Mit der Jahrtausendwende brach auch in der Firma Drechsel eine neues Zeitalter an. Zum Einen begann im Herbst 1999 mit Stephan Drechsel die vierte Generation der Drechsels seine Ausbildung im Holzhandwerk, zum Anderen wurde mit der Anschaffung einer Kantenanleimmaschine der erste Schritt getan, sich breiter aufzustellen und weg von der reinen Bautischlerei das Spektrum in Richtung Möbel- und Innenausbau zu erweitern.

Der nächste große Schritt begann 2004. Stephan war bereits als Geselle frei gesprochen worden und mittlerweile in der Holzstadt Rosenheim zum Studium angetreten, als man den großen Schritt zur CNC-Technik wagte. CNC-Maschinen sind Computer gesteuerte Fräs- und Bohrmaschinen die sich zum Einen durch hohe Präzision und zum Anderen durch ihre einfache Wiederholgenauigkeit auszeichnen. Ohne eine solche Maschine ist heute zum Beispiel die rationelle Herstellung von Treppen kaum noch vorstellbar.

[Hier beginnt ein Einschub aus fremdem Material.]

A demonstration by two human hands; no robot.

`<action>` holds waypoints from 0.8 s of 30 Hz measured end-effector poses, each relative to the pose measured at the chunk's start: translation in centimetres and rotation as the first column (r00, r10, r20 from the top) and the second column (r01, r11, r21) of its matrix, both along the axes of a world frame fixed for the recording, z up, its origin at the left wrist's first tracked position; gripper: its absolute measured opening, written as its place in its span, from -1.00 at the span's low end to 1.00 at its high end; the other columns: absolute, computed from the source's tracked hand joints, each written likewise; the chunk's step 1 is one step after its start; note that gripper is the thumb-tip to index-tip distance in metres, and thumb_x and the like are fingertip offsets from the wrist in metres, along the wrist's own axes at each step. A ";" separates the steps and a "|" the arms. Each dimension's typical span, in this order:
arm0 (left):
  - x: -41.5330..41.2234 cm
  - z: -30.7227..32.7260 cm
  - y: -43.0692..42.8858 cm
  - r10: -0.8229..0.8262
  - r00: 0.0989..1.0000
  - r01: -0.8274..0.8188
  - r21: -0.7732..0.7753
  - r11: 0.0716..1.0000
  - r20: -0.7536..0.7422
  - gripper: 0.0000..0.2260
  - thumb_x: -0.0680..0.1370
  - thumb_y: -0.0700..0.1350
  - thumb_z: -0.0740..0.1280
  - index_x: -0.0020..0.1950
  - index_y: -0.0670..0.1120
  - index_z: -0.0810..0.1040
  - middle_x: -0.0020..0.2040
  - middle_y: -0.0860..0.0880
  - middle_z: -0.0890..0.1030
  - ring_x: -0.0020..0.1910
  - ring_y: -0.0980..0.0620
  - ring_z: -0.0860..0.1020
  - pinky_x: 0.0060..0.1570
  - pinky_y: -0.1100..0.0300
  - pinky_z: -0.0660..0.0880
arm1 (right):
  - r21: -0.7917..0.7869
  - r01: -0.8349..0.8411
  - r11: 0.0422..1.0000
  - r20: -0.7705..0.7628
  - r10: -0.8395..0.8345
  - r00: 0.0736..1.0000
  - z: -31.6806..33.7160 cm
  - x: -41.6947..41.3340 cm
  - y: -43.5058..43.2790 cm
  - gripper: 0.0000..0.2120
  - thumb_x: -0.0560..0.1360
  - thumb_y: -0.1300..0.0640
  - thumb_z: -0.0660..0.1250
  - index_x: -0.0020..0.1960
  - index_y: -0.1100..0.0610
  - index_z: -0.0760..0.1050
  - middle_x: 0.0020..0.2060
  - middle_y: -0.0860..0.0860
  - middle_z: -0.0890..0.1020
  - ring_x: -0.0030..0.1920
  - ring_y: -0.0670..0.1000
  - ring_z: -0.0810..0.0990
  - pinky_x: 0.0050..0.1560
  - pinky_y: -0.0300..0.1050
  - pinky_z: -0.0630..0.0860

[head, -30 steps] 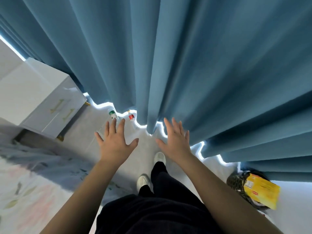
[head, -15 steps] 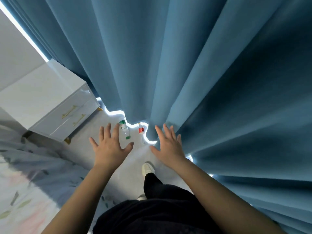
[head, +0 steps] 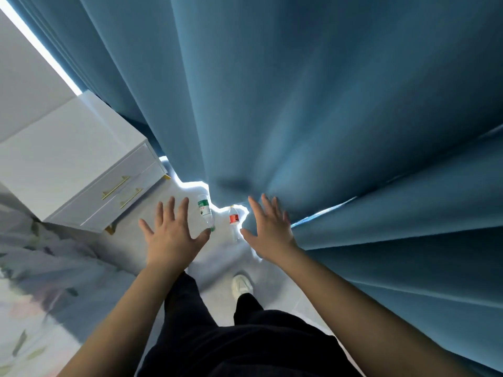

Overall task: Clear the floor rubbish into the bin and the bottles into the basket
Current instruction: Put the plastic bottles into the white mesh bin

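Open floor: a narrow strip of pale grey floor (head: 136, 240) runs ahead, between the bed and cabinet on the left and the curtain on the right.
Left edge: a white two-drawer cabinet with gold bar handles (head: 81, 170) stands beside a floral grey bed cover (head: 32, 281).
Right edge: a heavy blue pleated curtain (head: 340, 118) fills the upper and right view, its hem reaching the floor.
Bottles: a clear plastic bottle with a green label (head: 204, 212) lies on the floor at the hem, green cap towards the person. A clear plastic bottle with a red label (head: 233, 217) lies just to its right.
Left hand (head: 171, 238): fingers spread and straight, holding nothing, with the thumb tip near the green cap in view.
Right hand (head: 269, 232): fingers straight and slightly spread, holding nothing. The fingertips are at a curtain fold; contact cannot be told.
Hard to see: glare under the hem washes out the red-labelled bottle's lower end. Black trousers (head: 245, 344) hide the floor below, with one white shoe (head: 241, 285) showing.
Since earlier: both hands were spread the same way half a second ago. The curtain now covers the lower right corner, where a yellow packet showed a second ago.
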State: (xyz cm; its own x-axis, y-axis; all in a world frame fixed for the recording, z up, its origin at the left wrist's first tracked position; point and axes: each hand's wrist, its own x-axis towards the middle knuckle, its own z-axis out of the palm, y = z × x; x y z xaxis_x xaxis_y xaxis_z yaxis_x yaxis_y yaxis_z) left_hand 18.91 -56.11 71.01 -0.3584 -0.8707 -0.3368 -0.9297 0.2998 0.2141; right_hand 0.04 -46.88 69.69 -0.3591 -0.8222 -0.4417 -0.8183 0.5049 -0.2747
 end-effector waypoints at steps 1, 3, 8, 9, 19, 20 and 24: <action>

Außerdem konnte man Aufträge generieren, an die man vorher nie gedacht hätte. Es wurden komplexe Möbelteile für einen Zulieferbetrieb der Möbelindustrie gefräst, aber auch mit dem Fräsen von Kunststoff- und Aluteilen für verschiedene Branchen konnten über die Jahre neue Kunden gewonnen werden.

Im Laufe der folgenden Jahre wurden immer wieder ältere Maschinen durch neuere ersetzt, um die Qualität zu verbessern, produktiver arbeiten zu können oder die Produktpalette zu erweitern. So zum Beispiel im Jahr 2008, als eine reine Vierseitenhobelmaschine gegen eine solche getauscht wurde, die jetzt auch in einem Durchlauf Profile hobeln und fräsen kann. Um sich zukunftsfähig aufstellen zu können, wurden 2011 die Dächer mit Solarmodulen ausgestattet, um eigenen Strom produzieren zu können. Weiterhin wurde 2013 die 2004 angeschaffte CNC-Maschine mit 4 Achsen gegen eine mit 5 Achsen ausgetauscht. Die bisher letzte große Investition erfolgte 2019, als der Maschinenpark durch eine liegende Plattensäge erweitert wurde, womit es möglich wurde, große Platten schneller, einfacher und vor allem genauer und materialschonender zuzuschneiden. Im Frühjahr 2021 soll die fast 30 Jahre alte Heizungsanlage nun noch durch eine effizientere Hackschnitzelheizung ersetzt werden.

Heute ist die Tischlerei Drechsel breit aufgestellt und kann bei allem, was der Kunde in puncto Holz wünscht, helfen. Ob Holz zum Verschönern des eigenen Gartens, Türen und Fenster, Treppen, Innenausbau und Möbel, Carports oder Terassen und kleine Vordächer.